张雅文急了:“这不公平!明轩在这教得好好的,为什么要调走?”
“这是教育局决定,任何人不能更改。”老张冷笑,“李明轩,明天上午九点到教育局报到。”
三人要离开,我突然叫住:“等等,我要看这调令的签字。”
老张犹豫一下,还是给了我。签字人赫然写着:赵国栋。
“这调令有问题,”我指着日期,“今天7月15号,这上面写7月12号。三天前就决定调我走,可三天前你们怎么知道我走错门?”
三人脸色都变了。老张抢过文件:“这不重要,重要的是你确实不该在这。”
我冷笑:“看来有人早想赶我走,只是找借口。”
“你什么意思?”老张恼羞成怒。
“没什么,”我站起身,“我会去马鞍山小学,但不是因为害怕,是不想连累这里其他人。”
张雅文急得眼泪都出来了:“明轩,你不能走!”
我看着她,心中五味杂陈。刚萌芽的感情,就要被权势生生掐断?
三人离开后,张雅文抓住我胳膊:“明轩,你不能就这样认输!”
“不是认输,是战略撤退。有些仗不能硬碰硬。”我轻拍她的手。
第二天上午,我收拾东西准备去教育局。六年级三班的学生听说我要走,都围在办公室门口。
“老师,你真要走吗?”张强红着眼问。
“你们要好好学习,别让任何人小看。”我忍住眼泪。
正要离开时,我在收拾抽屉里突然摸到个文件夹。好奇心驱使我打开看看。
里面有几份师范生分配的内部文件,还有银行汇款单复印件。我随手翻翻,突然被一份文件标题吸引:《关于1995年师范生分配工作违规操作调查报告》。
心跳开始加速。这份报告详细记录了今年师范生分配的种种内幕。
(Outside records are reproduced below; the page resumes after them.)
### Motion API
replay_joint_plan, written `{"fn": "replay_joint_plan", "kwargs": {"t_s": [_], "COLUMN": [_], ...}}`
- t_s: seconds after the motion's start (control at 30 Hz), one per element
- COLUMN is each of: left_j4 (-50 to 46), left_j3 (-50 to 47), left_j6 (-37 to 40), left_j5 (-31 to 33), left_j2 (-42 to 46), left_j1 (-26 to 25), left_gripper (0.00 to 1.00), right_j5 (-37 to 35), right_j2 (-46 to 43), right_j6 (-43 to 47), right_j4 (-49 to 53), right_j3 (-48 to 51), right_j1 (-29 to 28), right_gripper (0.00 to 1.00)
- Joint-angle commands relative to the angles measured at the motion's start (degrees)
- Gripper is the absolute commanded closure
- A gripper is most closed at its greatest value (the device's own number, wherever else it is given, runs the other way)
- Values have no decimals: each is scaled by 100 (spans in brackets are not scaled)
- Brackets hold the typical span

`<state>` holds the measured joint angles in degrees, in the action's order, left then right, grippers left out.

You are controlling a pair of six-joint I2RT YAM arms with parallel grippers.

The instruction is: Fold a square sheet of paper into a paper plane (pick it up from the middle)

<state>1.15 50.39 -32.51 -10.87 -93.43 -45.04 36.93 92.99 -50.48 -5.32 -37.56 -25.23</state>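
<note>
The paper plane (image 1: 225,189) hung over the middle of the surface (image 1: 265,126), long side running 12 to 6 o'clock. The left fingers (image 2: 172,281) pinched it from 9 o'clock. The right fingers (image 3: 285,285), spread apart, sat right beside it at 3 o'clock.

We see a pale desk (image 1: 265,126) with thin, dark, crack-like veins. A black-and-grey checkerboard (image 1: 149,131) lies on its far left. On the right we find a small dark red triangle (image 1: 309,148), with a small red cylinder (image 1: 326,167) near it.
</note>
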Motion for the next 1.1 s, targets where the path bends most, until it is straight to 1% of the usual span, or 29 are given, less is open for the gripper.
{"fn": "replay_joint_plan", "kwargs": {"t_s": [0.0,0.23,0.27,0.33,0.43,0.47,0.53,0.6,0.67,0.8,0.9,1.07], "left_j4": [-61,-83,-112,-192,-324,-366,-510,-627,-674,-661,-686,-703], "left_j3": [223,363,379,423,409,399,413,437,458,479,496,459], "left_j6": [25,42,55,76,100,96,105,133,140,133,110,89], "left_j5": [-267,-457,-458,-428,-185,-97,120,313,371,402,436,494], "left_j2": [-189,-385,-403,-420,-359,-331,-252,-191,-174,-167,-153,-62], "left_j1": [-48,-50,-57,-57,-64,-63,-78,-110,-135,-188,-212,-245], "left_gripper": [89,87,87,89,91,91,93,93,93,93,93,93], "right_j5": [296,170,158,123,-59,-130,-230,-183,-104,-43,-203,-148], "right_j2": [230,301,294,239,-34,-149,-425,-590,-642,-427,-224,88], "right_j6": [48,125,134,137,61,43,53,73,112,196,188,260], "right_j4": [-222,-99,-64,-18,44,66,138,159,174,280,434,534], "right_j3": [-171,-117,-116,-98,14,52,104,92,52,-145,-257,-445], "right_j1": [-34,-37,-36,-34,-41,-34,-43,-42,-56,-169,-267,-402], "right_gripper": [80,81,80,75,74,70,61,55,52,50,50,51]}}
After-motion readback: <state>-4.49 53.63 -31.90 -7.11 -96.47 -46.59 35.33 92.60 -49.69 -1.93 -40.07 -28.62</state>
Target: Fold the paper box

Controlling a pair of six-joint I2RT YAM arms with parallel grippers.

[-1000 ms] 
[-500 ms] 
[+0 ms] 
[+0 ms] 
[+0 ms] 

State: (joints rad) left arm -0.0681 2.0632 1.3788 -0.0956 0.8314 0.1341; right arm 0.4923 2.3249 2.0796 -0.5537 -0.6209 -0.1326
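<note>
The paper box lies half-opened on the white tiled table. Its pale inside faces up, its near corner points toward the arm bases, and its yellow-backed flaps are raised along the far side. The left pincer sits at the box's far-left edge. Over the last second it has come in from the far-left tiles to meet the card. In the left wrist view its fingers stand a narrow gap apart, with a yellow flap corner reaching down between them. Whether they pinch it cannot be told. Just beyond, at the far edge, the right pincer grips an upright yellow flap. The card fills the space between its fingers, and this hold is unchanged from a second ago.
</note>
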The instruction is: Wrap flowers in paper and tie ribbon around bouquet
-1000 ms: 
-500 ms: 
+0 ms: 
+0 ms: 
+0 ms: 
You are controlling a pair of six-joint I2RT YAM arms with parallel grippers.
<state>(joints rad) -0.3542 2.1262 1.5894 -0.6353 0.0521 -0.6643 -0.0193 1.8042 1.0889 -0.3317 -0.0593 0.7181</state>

很多好岗位都被暗中操作,有钱有势的家庭通过关系把孩子安排到最好学校。
更震惊的是,文件明确提到几个受贿官员名字,其中就包括
我正看得入神,张雅文突然冲进来:“明轩!我刚听到消息,赵文博他们准备在你去教育局时给你致命一击!”
“什么意思?”
“他们要在局里当着所有人的面羞辱你,还准备把你的师范同学都叫来,让大家看你的笑话!”张雅文脸色煞白,“明轩,这次他们要彻底毁掉你,连马鞍山小学都去不了了!”
我握紧拳头,就在这时想起了手中的文件。上面记录的秘密,足以让赵家父子万劫不复。
但是,一旦使用,就意味着不死不休的较量!
外面传来急促脚步声,透过窗户看去,赵国栋亲自带着几个人大步走向教学楼,眼中杀气腾腾。
“太晚了,他们来了!”张雅文惊恐地说。
我的手,缓缓伸向了那份致命文件。